Easy to follow cook book. I am not a vegetarian but the recipes all look great to me. My advice is to read the full recipe before starting to cook.

Not a true vegetarian cookbook

Vegetarian means vegetables not cheese.
This book is full of vegetarian wannabes with cheese and eggs.
A vegetarian that eats cheese and milk is a lacto-vegetarian
one that eats eggs on a vegetarian diet is a lacto-vegetarian.
one that eats milk, cheese and egg is and ovo lacto-vegetarian.
I am upset that I bought a vegetarian cookbook to find it was not.

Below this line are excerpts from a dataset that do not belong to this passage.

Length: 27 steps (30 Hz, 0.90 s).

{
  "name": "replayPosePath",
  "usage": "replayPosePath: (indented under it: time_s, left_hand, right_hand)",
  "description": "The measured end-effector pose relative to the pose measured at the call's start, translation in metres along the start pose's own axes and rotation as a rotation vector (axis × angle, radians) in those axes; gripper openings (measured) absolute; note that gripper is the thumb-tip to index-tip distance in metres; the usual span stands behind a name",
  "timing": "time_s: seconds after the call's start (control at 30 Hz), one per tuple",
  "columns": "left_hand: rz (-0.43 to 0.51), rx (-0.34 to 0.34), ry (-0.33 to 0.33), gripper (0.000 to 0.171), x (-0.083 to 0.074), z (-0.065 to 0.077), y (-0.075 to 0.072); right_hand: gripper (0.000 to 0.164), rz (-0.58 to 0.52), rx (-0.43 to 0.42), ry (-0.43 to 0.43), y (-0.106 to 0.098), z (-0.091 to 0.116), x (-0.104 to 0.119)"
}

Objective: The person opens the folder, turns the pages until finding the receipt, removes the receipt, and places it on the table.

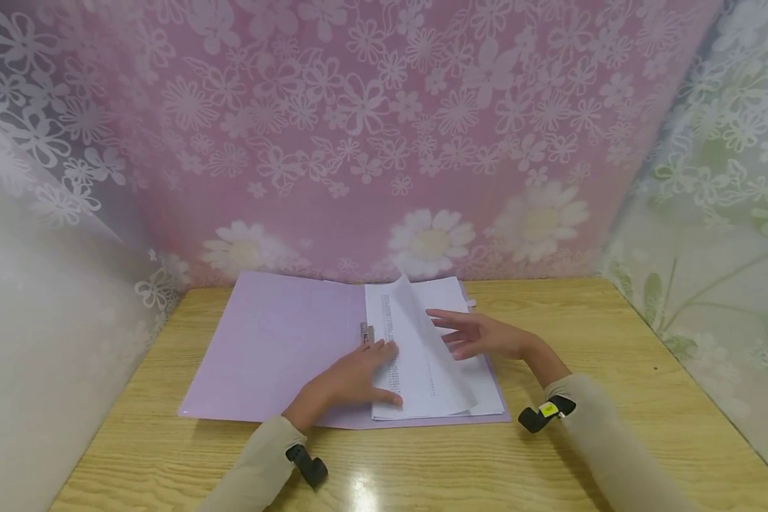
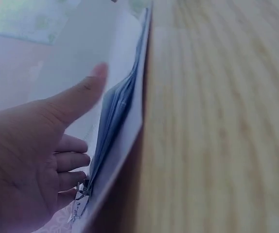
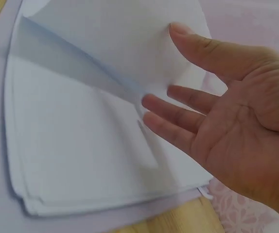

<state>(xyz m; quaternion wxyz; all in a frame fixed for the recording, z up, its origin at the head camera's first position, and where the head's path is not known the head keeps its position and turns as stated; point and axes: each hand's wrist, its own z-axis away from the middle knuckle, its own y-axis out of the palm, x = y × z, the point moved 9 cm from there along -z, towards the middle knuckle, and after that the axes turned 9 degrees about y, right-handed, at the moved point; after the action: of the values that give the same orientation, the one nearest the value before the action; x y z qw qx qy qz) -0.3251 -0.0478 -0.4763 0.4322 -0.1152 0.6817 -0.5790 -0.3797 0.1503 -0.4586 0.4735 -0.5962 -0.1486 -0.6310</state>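
A lilac folder point(image 1: 281, 334) lies opened out on the wooden table, with a stack of white paper point(image 1: 483, 391) on its right half. A metal clip point(image 1: 366, 331) sits at the stack's left side, by the fold. My left hand point(image 1: 352, 377) rests on the printed left part of the top sheet, fingers spread just below the clip. The top sheet's point(image 1: 425, 355) right side is lifted and curls leftward. At its raised edge is my right hand point(image 1: 486, 336); in the right wrist view its extended fingers point(image 3: 176, 116) touch the sheet, the thumb held apart from them.
The wooden table point(image 1: 569, 320) extends around the folder. Behind it hangs a pink floral cloth point(image 1: 384, 156), with pale patterned cloth point(image 1: 710, 284) along the right side. A small white tab point(image 1: 471, 303) sticks out at the folder's right edge. Black straps circle both sleeves.
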Motion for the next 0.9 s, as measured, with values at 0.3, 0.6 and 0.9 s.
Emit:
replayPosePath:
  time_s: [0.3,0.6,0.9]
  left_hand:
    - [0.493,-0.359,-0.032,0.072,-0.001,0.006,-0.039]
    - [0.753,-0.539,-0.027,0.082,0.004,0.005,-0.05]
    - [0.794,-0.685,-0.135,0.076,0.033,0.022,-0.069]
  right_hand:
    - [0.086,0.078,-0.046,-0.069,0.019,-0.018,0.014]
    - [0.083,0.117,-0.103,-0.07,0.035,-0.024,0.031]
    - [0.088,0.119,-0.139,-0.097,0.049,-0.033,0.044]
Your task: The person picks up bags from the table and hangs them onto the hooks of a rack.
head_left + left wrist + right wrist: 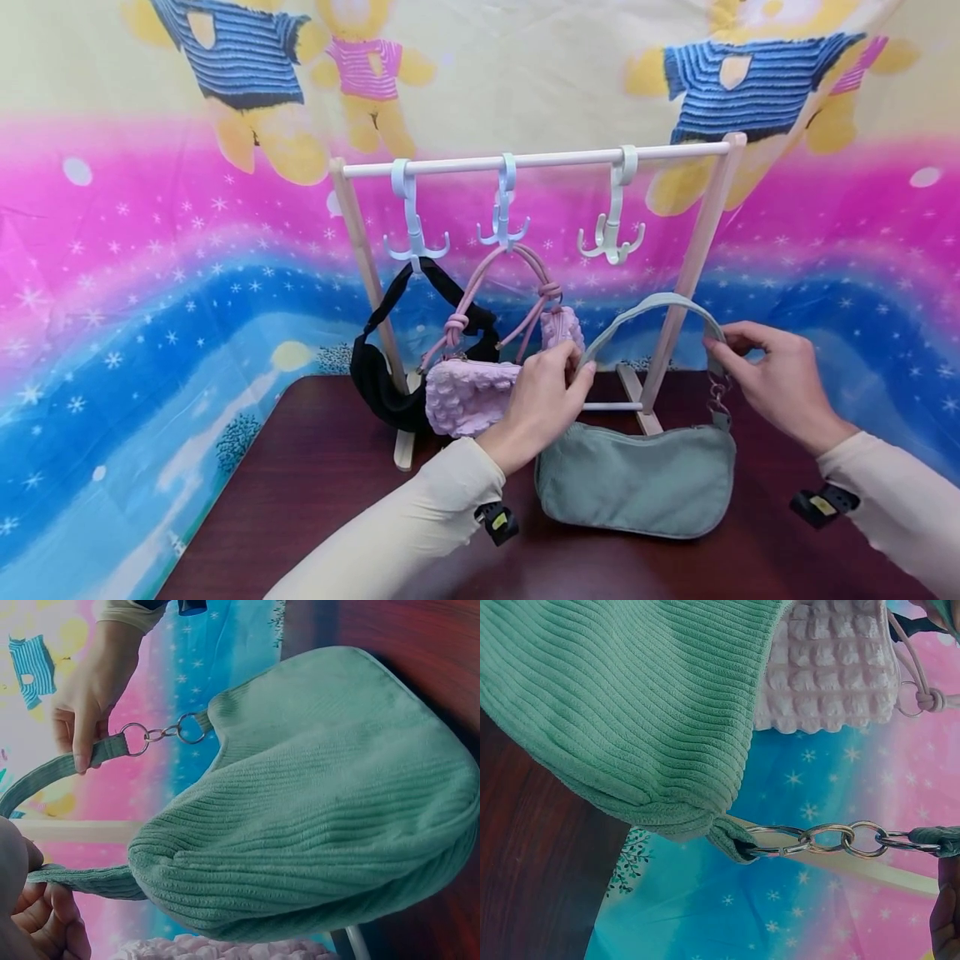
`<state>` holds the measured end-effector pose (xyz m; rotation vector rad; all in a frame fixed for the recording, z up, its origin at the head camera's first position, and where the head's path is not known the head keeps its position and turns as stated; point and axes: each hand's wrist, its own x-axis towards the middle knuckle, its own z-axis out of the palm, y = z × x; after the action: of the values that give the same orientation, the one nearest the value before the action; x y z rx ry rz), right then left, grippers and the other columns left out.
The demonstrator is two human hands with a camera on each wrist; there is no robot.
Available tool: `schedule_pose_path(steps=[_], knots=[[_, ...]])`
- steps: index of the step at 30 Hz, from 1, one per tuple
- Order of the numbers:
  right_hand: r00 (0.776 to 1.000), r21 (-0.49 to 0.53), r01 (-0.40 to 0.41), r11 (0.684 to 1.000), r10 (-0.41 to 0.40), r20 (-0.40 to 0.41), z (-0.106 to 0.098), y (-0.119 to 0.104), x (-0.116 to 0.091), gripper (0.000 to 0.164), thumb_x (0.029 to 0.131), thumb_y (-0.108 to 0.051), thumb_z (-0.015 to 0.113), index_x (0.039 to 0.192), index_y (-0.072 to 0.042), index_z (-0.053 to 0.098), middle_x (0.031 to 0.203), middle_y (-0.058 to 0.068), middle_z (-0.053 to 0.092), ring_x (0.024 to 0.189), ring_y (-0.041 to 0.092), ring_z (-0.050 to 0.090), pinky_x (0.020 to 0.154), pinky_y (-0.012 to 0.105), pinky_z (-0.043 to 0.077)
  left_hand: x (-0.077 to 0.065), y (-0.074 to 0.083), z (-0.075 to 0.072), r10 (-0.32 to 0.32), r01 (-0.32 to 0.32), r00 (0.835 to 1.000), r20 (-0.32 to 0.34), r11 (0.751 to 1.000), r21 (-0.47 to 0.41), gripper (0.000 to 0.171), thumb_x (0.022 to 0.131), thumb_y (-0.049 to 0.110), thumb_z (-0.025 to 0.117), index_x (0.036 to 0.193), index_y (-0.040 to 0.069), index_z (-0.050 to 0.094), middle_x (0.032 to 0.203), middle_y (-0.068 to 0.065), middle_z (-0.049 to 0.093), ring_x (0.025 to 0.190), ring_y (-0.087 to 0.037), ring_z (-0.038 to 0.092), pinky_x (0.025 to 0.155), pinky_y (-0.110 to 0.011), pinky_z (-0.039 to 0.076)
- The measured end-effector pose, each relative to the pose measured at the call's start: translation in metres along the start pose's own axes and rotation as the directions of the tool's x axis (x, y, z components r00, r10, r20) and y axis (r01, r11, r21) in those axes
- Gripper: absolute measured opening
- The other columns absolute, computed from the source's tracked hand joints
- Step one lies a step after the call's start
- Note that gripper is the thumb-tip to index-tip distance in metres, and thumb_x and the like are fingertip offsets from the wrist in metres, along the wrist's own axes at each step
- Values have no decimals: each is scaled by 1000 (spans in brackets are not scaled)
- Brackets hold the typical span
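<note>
A sage-green corduroy handbag (637, 487) hangs by its strap (660, 302) in front of the rack's right half. My left hand (542, 404) pinches the strap's left side, seen close in the left wrist view. On the other side, my right hand (780, 375) pinches the strap end just above the metal ring chain (847, 838). Between the hands the strap arches upward. Whether the bag's base touches the table I cannot tell. Above it, a pale three-pronged hook (613, 237) hangs from the rack bar with nothing on it.
The wooden rack (693, 267) stands on a dark red table (300, 500). A black bag (382, 392) hangs from the left hook (415, 242); a pink puffy bag (468, 396) hangs from the middle hook (505, 221), partly behind my left hand. A printed cloth (150, 275) covers the back.
</note>
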<state>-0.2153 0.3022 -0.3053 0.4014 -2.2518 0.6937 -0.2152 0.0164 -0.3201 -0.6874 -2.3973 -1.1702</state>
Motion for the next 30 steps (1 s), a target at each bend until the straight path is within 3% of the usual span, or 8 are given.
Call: schedule_pose_path(steps=[11, 20, 23, 30], knots=[[999, -2, 16, 1000, -16, -34, -5, -2, 9, 15, 87, -5, 77, 102, -2, 77, 77, -5, 67, 76, -24, 47, 57, 7, 41, 2, 2, -2, 13, -13, 1000, -4, 1000, -14, 24, 103, 28, 59, 82, 18, 52, 64, 4, 49, 53, -7, 43, 52, -19, 33], [1000, 16, 4, 1000, -4, -23, -5, -5, 12, 13, 88, -6, 77, 101, -4, 77, 77, -27, 58, 76, -22, 48, 50, 12, 39, 4, 4, -4, 7, -6, 1000, 4, 999, -42, 23, 104, 28, 57, 84, 18, 52, 63, 3, 47, 52, -8, 43, 52, -20, 33], [1000, 27, 5, 1000, -5, -21, -4, -6, 14, 12, 89, -7, 77, 100, -6, 77, 75, -23, 60, 75, -20, 49, 49, 13, 39, 4, 5, -5, 9, -9, 1000, 0, 999, -40, 23, 104, 28, 56, 84, 18, 52, 64, 3, 48, 51, -8, 43, 52, -20, 33], [999, 15, 10, 1000, -10, -36, -5, -9, 20, 12, 88, -6, 78, 100, -5, 77, 75, 7, 70, 74, -21, 48, 54, 9, 40, 7, 8, -9, 31, -32, 999, -32, 999, -32, 25, 104, 27, 57, 83, 17, 50, 64, 3, 47, 53, -8, 42, 54, -20, 32]])
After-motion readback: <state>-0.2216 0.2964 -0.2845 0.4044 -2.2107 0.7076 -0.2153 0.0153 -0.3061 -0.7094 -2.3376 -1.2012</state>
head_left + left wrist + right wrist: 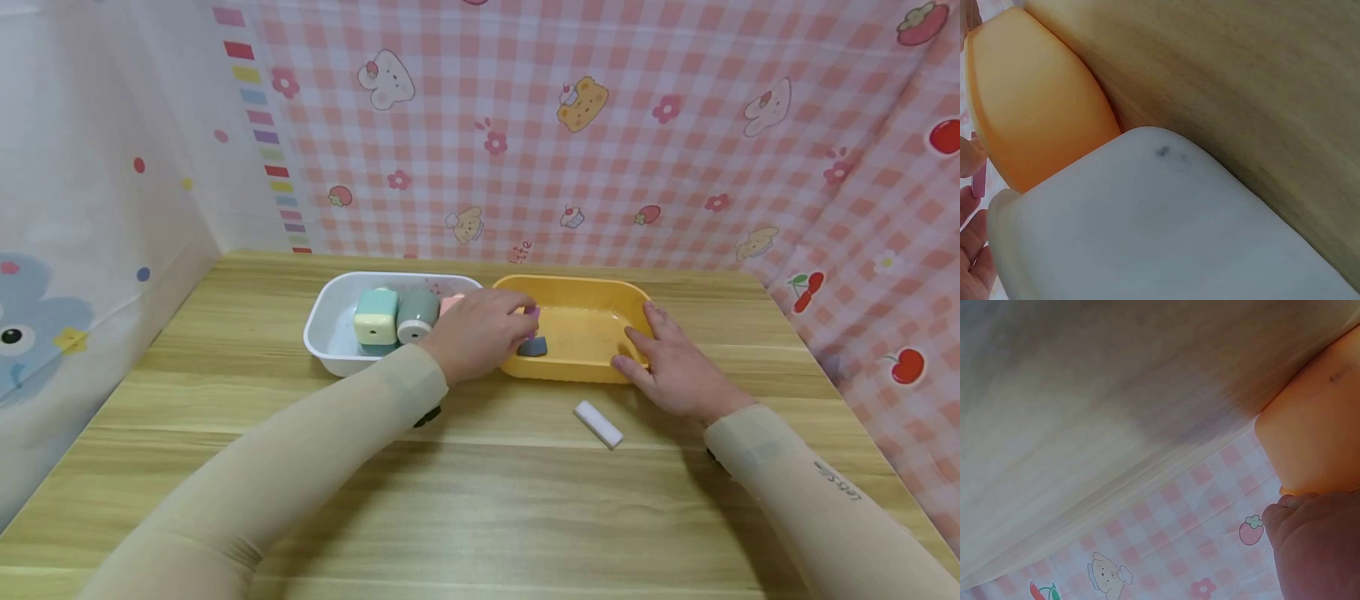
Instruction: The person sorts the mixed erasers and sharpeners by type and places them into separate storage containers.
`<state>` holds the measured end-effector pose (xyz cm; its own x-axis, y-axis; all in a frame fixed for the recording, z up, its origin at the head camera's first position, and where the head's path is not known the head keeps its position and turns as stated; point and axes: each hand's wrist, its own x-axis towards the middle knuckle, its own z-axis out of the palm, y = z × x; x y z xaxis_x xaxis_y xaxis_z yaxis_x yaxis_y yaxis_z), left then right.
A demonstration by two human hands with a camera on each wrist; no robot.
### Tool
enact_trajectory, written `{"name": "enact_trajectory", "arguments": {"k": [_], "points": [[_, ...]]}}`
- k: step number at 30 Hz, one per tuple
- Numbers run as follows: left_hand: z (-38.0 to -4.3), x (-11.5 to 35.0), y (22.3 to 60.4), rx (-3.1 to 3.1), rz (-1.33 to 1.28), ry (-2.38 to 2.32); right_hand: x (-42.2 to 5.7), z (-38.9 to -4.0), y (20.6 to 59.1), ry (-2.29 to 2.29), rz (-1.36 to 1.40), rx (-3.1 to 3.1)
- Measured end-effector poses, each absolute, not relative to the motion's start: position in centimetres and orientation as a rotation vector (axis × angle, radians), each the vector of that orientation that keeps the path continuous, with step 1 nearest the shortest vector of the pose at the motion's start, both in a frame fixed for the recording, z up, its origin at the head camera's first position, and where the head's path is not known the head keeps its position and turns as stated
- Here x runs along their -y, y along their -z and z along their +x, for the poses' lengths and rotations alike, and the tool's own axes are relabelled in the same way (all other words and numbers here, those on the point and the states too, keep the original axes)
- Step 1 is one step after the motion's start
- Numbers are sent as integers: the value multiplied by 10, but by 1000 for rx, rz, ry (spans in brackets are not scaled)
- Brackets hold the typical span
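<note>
My left hand (483, 332) is over the left end of the yellow tub (577, 373). It pinches a small purple block (532, 314), which looks pink in the left wrist view (979, 178), between thumb and fingers. Just below, a dark grey-blue block (533, 347) lies inside the tub. My right hand (678, 367) rests on the tub's right end, its fingers spread along the rim and partly over it. On the table in front lies a white oblong block (598, 424) like an eraser.
A white tub (330, 360) stands left of the yellow one, close beside it. Inside are a teal-and-cream pencil sharpener (377, 317), a grey-green one (417, 315) and a pink item (448, 303) partly hidden by my left hand. A patterned cloth (510, 100) hangs behind the wooden table (480, 500).
</note>
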<state>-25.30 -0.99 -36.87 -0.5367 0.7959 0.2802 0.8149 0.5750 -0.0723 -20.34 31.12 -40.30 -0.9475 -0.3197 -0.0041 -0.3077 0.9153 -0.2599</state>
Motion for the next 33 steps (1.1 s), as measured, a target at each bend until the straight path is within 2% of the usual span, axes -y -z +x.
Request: {"name": "enact_trajectory", "arguments": {"k": [33], "points": [[-263, -11, 372, 2634, -1305, -27, -312, -205, 405, 400, -500, -3026]]}}
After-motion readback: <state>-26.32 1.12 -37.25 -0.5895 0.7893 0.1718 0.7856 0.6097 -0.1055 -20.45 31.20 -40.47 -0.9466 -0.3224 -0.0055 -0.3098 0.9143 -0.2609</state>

This is just another regular cookbook without meat fish or poultry that is it!.
Why bother calling yourself a vergetarian if all you are doing is not eating meat. Vegetarian is VEGETABLES AND NOTHING WITH MEAT OR COMING FROM MEAT. Not to be confused with a vegan that in general has nothing to do with animals at all. No leather shoes or belts no honey, since animals may be hurt in the making. No chicken or beef broth etc. etc.
It iw not until you have thi book delivered that you find they talk about the different vegetarian diets, that should be on the over "Exploring the different sides of vegetarianism"
That would be more the truth.


Not For Me

I am a long term vegetarian who bought a share in a local organic garden. I needed some info re: basic preperation of ordinary vegetables - ex. how long to cook cabbage, should eggplant be peeled before saute, how to cook beet greens and beets, what about turnips and greens? What this book provided was recipies to turn vegetables into fairly elaborate main course dishes. I guess the recipies were good, just not what I wanted.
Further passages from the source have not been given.